La Gazzetta dello Sport (M.Cecchini) – Strana la vita. Proprio il giorno in cui Lorenzo Pellegrini nasceva, Manchester diventava uno dei capolinea delle ambizioni azzurre. Era il 19 giugno 1996 quando l’Italia, pareggiando 0-0 contro la Germania, veniva eliminata da un Europeo a cui eravamo arrivati da vice campioni del Mondo. Invece quella sera persino l’Europa si era fatta troppo grande per noi, tant’è che Sacchi (criticatissimo) cominciò un lungo addio che si consumò poi a novembre. In campo quel giorno c’era anche Costacurta che adesso, guardando l’allenamento – nonostante voghi di nuovo con altri ruoli nella palude della ricostruzione azzurra – sembra più sereno rispetto a quel giugno malinconico. Merito anche dei ragazzi che Gigi Di Biagio sta allevando, tra cui spicca appunto il centrocampista della Roma. Uno di quelli che domani – probabilmente con Gagliardini e uno tra Bonaventura, Cristante e Parolo – sarà chiamato a reggere l’urto della corazzata inglese.
IL SEGNO – «Sento nell’aria che tutti vogliamo lasciare il segno – dice Pellegrini –. Non avverrà dalla mattina alla sera, ma bisogna ricominciare insieme. Abbiamo una squadra forte, occorre crescere insieme. Ci siamo stancati di vedere sempre gli altri vincere». Costacurta però ha detto che questo gruppo pare avere un blocco mentale e che le cose non sarebbero cambiate neppure con Mourinho o Guardiola in panchina. «Il blocco? Può succedere, visto che da anni facciamo fatica. Io però credo nel lavoro e non nei blocchi, anche se occorre risalire in fretta. Se Costacurta ha parlato di Guardiola e Mourinho, non credo che sia un attacco alla rosa, ma in ogni caso noi lo prendiamo come uno stimolo». Stimolo che non manca neppure a Di Biagio. «È molto carico e vuole dimostrare il suo valore. Dopo l’Argentina ci ha detto che è stato contento dell’atteggiamento. Io lo conosco: non gli sarebbe andato giù neppure lo 0-0, è molto ambizioso, voleva vincere e portare entusiasmo. Lui è molto diretto. Incarna quella italianità che ha voglia e bisogno di crescere non solo a livello calcistico. Il nostro obiettivo non è vincere le amichevoli, ma formare un gruppo per far tornare l’Italia dove merita di essere. Magari nel 2020, all’Europeo, saremo la squadra da battere».

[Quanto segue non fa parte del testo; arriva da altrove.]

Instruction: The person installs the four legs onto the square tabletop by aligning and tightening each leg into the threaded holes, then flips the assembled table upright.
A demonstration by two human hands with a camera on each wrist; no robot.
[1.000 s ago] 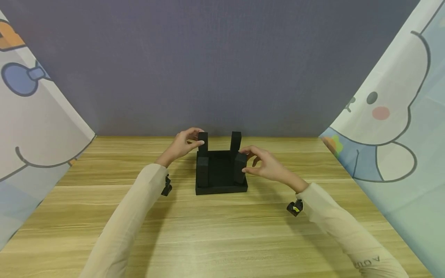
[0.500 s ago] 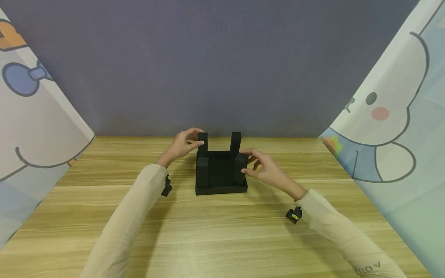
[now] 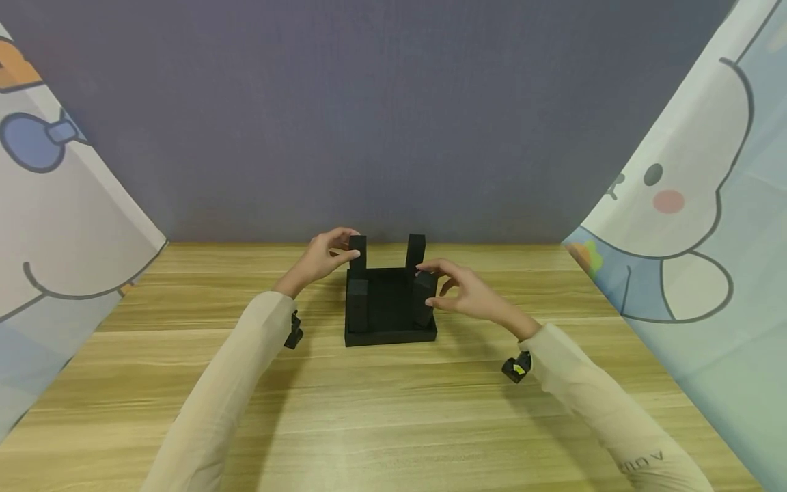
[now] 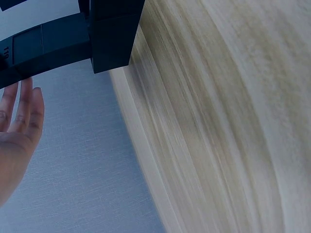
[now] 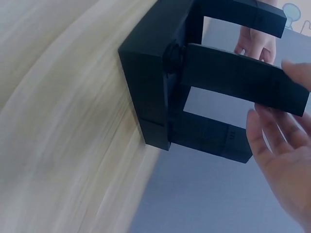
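Note:
A black square frame (image 3: 390,337) with a raised rim lies on the wooden table, and several black square posts stand up at its corners. My left hand (image 3: 322,257) pinches the top of the back left post (image 3: 359,254) between thumb and fingers. Thumb and fingers of my right hand (image 3: 467,294) hold the upper end of the front right post (image 3: 423,302). In the right wrist view a dark rounded piece (image 5: 173,58) shows at the foot of this held post. The front left post (image 3: 358,307) and back right post (image 3: 415,253) are untouched.
The wood-grain table (image 3: 381,424) runs back to a grey-blue panel (image 3: 381,123). Cartoon-printed cloths hang on the left (image 3: 67,219) and right (image 3: 725,287). Small black wrist cameras sit below the left cuff (image 3: 293,333) and right cuff (image 3: 518,367).
My right wrist dipped and came up again, with its fingers shifting slightly around the top of the front right post. The left hand and the frame look unmoved.

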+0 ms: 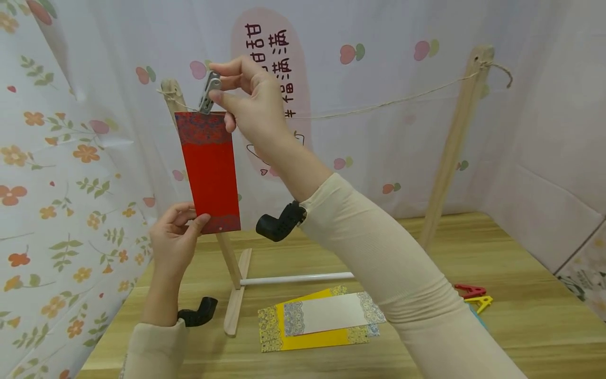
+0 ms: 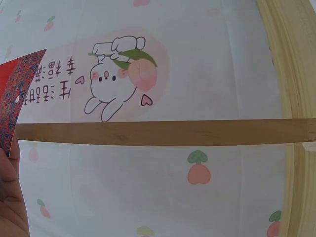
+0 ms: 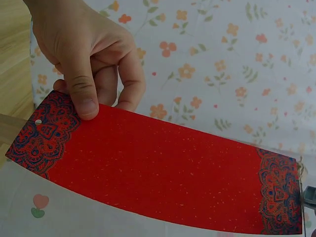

LUI E LA ROMA – In cosa può crescere questo gruppo? «Con le qualità tecniche che abbiamo, possiamo migliorare nel far girare la palla». Sarà per questo che Di Biagio, più tardi, allenerà parecchio il gruppo nel possesso di posizione in stile Barcellona. E parlando dei catalani, il discorso scivola anche sulla Roma. «Meglio se Messi avesse giocato con la Nazionale e non contro di noi col Barcellona, ma se poi lo battessimo farebbe piacere a tutti». La Champions è un suo chiodo fisso, tant’è che spiega come l’Inghilterra abbia giovani di livello con in più esperienza da Champions. Domanda: e se la Roma non si qualificasse per la prossima Champions, cambierebbe il suo futuro? «Non ci ho pensato, ma non credo. A Roma sto bene. Vincere qualcosa per un calciatore è il primo traguardo. De Rossi e Totti hanno fatto la scelta di rimanere e si sono levati le loro soddisfazioni. Tutti dicono che vincere a Roma è come vincere 10 volte altrove, mi piacerebbe scoprirlo. L’ambizione la società ce l’ha. Certo, la Roma ora è un passettino dietro altre squadre, ma vuole raggiungerle e superarle». Sembra sentir parlare De Rossi, un monumento da cui Pellegrini ha ereditato il 16. «È un onore portare il suo numero. Fare il percorso che ha fatto Daniele in azzurro sarebbe stupendo. Magari quando torno gli chiedo qual è il segreto». S’informi anche con Buffon. «Polemiche immeritate su di lui. A 50 anni o a 10, se lo merita, uno deve giocare». Parola di un ragazzo nato in un giorno di sospiri.